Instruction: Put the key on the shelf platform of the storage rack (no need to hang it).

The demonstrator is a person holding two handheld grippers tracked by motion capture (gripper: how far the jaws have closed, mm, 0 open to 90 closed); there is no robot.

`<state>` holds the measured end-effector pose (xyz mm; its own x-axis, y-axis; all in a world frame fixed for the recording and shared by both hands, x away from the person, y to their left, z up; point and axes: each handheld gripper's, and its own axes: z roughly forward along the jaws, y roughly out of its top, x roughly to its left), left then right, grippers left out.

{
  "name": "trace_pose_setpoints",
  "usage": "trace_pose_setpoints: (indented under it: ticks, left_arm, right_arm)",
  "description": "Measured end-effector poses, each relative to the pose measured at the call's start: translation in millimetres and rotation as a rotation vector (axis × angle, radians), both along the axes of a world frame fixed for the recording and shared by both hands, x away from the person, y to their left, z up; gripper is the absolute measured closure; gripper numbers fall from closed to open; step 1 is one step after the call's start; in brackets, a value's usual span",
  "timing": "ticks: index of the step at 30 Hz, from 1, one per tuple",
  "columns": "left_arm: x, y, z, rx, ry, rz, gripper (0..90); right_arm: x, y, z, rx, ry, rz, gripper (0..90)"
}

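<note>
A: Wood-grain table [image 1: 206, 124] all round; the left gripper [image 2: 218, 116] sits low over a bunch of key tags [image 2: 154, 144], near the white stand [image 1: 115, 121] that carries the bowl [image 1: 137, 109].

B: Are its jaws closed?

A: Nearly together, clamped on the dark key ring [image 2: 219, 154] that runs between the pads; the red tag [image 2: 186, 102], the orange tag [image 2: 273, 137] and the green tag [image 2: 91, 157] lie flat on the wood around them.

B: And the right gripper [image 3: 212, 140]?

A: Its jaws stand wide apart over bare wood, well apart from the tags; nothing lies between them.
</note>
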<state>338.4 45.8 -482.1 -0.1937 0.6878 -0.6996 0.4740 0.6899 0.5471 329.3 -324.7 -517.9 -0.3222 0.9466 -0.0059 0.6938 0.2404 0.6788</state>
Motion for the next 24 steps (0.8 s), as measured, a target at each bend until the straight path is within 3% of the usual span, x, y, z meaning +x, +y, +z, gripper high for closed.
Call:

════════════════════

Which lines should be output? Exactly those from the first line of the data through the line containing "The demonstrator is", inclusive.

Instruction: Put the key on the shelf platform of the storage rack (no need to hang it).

The demonstrator is a person holding two handheld grippers tracked by motion capture (gripper: how far the jaws have closed, mm, 0 open to 90 closed); there is no robot.

This output has been given in full.